Energetische Sanierung: Diese Fehler kosten Hausbesitzer teure Fördergelder
Miriam HoffmannEnergetische Sanierung: Diese Fehler kosten Hausbesitzer teure Fördergelder
Verbraucherzentrale Niedersachsen warnt vor Irrtümern bei energetischer Sanierung
Die Verbraucherzentrale Niedersachsen weist auf weitverbreitete Fehleinschätzungen bei der energetischen Gebäudesanierung hin. Viele Produkte erfüllten demnach nicht die technischen Mindestanforderungen, die für eine Förderung Voraussetzung seien. Die Hinweise sind Teil des umfassenden Energieberatungsangebots der Einrichtung für Hausbesitzer:innen.
Laut der Verbraucherzentrale qualifizierten sich nicht alle als innovativ beworbenen Produkte für staatliche Zuschüsse. Nur Maßnahmen, die strenge technische Vorgaben erfüllten, kämen für eine finanzielle Förderung infrage. Das Beratungsangebot wird vom Bundesministerium für Wirtschaft und Energie unterstützt.

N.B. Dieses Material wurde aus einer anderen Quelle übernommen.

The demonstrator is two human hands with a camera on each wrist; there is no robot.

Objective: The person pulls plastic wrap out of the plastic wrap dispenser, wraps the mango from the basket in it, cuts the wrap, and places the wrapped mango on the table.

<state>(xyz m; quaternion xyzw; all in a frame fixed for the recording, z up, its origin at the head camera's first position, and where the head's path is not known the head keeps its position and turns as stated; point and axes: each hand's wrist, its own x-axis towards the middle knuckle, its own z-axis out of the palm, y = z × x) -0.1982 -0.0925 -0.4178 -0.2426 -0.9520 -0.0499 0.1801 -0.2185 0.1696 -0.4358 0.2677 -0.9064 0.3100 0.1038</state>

Gleichzeitig warnt die Verbraucherzentrale vor angeblichen Wundermitteln. Dünne Beschichtungen oder Folien könnten etwa keine ordentliche Wärmedämmung ersetzen. Die tatsächlichen Energieeinsparungen durch Dämmmaßnahmen variierten stark – je nach Gebäudezustand, Bauweise, Heizsystem und Nutzungsverhalten.
Um Verbraucher:innen bei fundierten Entscheidungen zu unterstützen, bietet die Verbraucherzentrale verschiedene Beratungsformate an: telefonisch, online, per Video oder vor Ort. Mit dem „Wärmepumpen-Angebotsvergleich“ können Interessierte bis zu drei Angebote eigenständig prüfen. Für Fragen steht zudem eine kostenlose Hotline unter der Nummer 0800 809802400 zur Verfügung.
Die Einrichtung stellt praktische Tools und Fachwissen für eine energieeffiziente Sanierung bereit. Ziel ist es, die Förderfähigkeit von Maßnahmen transparent zu machen und übertriebene Marketingversprechen zu entlarven. Verbraucher:innen können sich über verschiedene Kanäle informieren, um gut vorbereitet die richtigen Entscheidungen zu treffen.